São manifestações sem lideranças muito claras e determinadas, que acabam ficando diluídas, as pautas que surgem são marcadas pelos cartazes, e algumas palavras de ordem. Está muito heterogênea a manifestação, tem gente que fala de corrupção, outros “mais dinheiro para saúde e educação”, outras pessoas pedem a reforma política.

É um pouco diferente de São Paulo e Rio porque aqui o aumento do transporte foi em janeiro e teve uma certa pressão popular contra o aumento, mas não chegou a essas proporções. Fortaleza, claro, tem relação direta com as demais manifestações pelo Brasil, porque isso está contagiando e mobilizando as pessoas, está mostrando que é possível se mobilizar e lutar pelos seus direitos, mas acho que o ponto que aglutinou todas essas pessoas foi o jogo do Brasil e a Copa do Mundo.

Se você me pedisse para apontar uma pauta que fez com que as pessoas fossem às ruas, eu diria que é esse clima do país que está mobilizando as pessoas, juntamente com o fato do Brasil ter jogado ontem com um gasto exorbitante.

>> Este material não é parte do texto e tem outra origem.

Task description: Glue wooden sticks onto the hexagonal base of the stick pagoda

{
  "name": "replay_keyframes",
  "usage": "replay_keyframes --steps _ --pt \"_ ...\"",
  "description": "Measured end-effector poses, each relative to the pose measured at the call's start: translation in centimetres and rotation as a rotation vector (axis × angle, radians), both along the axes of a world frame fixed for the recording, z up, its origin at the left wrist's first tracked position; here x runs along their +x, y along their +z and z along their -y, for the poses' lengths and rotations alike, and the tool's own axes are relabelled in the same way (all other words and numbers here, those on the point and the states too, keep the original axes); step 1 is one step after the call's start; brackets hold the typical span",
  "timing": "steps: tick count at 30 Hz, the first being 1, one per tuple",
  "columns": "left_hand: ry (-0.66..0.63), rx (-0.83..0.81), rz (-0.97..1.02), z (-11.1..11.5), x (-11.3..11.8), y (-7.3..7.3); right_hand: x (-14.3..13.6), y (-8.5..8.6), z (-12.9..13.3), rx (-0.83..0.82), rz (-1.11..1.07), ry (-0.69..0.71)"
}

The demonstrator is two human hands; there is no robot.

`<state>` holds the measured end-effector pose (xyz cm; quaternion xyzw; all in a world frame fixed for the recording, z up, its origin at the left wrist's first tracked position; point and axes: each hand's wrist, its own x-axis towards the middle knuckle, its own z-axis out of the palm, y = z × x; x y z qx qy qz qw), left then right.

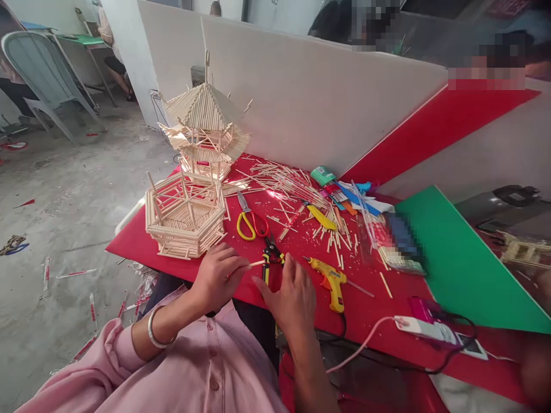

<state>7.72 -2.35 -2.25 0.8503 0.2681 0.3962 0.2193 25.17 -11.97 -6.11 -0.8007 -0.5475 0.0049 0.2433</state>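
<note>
One thin stick (257, 264) just below the frame's centre, pinched in closed fingers of the left hand (219, 276), probably light, stiff but breakable, so best held gently near its middle, with the right hand (293, 298) open beside the pliers (266, 268), contact unclear.

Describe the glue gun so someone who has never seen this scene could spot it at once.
On the red table, look just to the right of the person's right hand. There lies the yellow glue gun, with a thin stick behind it. Its pistol shape and dark cord set it apart from the yellow knife farther back.
</note>
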Motion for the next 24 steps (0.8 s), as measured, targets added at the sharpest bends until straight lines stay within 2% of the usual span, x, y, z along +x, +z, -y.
replay_keyframes --steps 3,8,11,14,17,20,24 --pt "-0.014 -0.225 0.025 -0.8 1.5 -1.3 0.6 -0.5 0.2 -0.236 0.067 -0.054" --pt "0.021 -0.537 0.021 -2.2 2.9 -2.5 2.1 0.8 -0.8 -0.381 -0.040 -0.104" --pt "0.040 -0.656 0.042 -2.7 3.4 -2.9 4.1 1.3 -0.4 -0.332 -0.401 -0.124" --pt "0.052 -0.717 0.064 -3.1 3.7 -3.0 5.6 1.6 0.8 -0.280 -1.040 -0.128" --pt "0.052 -0.758 0.077 -3.5 4.1 -3.0 5.3 2.2 2.0 -0.324 -1.589 -0.058" --pt "0.062 -0.782 0.083 -3.9 4.3 -3.0 3.6 2.5 2.8 -0.313 -1.764 0.071" --pt "0.074 -0.738 0.069 -4.3 4.3 -2.9 1.3 1.8 3.8 -0.302 -1.680 0.168"
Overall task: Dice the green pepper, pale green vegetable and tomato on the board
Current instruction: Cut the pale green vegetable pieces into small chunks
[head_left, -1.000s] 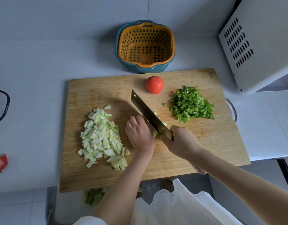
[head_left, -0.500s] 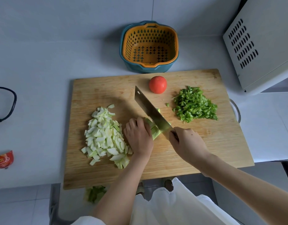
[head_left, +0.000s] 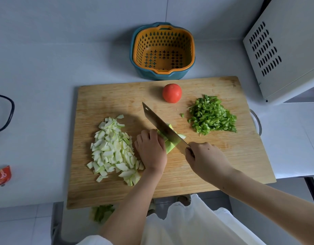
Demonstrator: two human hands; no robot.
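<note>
Pale green vegetable (head_left: 168, 147), an uncut piece of it, lies near the middle of the board (head_left: 223, 165). The left hand (head_left: 151, 150) holds it down, fingers curled over it and knuckles close to the blade. The right hand (head_left: 205, 160), just right of that on the board, is wrapped tight round the handle of a knife (head_left: 163, 128). The wide blade slants from that hand toward the board's far left and sits across the piece; how deep it has cut cannot be told.

On the left half of the board, touching the left hand's wrist, spreads a pile of pale diced pieces (head_left: 113, 149). On the right half, farther back, sits a heap of diced green pepper (head_left: 212, 115), with one stray bit just left of it. The tomato (head_left: 171, 93) stands whole near the board's far edge, apart from both heaps.

The board rests on a pale bench (head_left: 46, 85). Just beyond its far edge stands an orange strainer basket (head_left: 163, 38) nested in a blue bowl. A white vented appliance (head_left: 285, 50) stands off the far right corner, and a red packet (head_left: 1, 175) lies well off to the left.
</note>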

O Castelão custou 500 ou 600 milhões de reais, enquanto não saiu praticamente nenhuma obra de mobilidade urbana, que eram as que deveriam ser o legado da Copa para os cidadãos. Até agora o legado da Copa é apenas um estádio, no Padrão Fifa, né?. Quando as pessoas esperavam que o legado fossem obras públicas que fossem melhorar a qualidade de vida da população.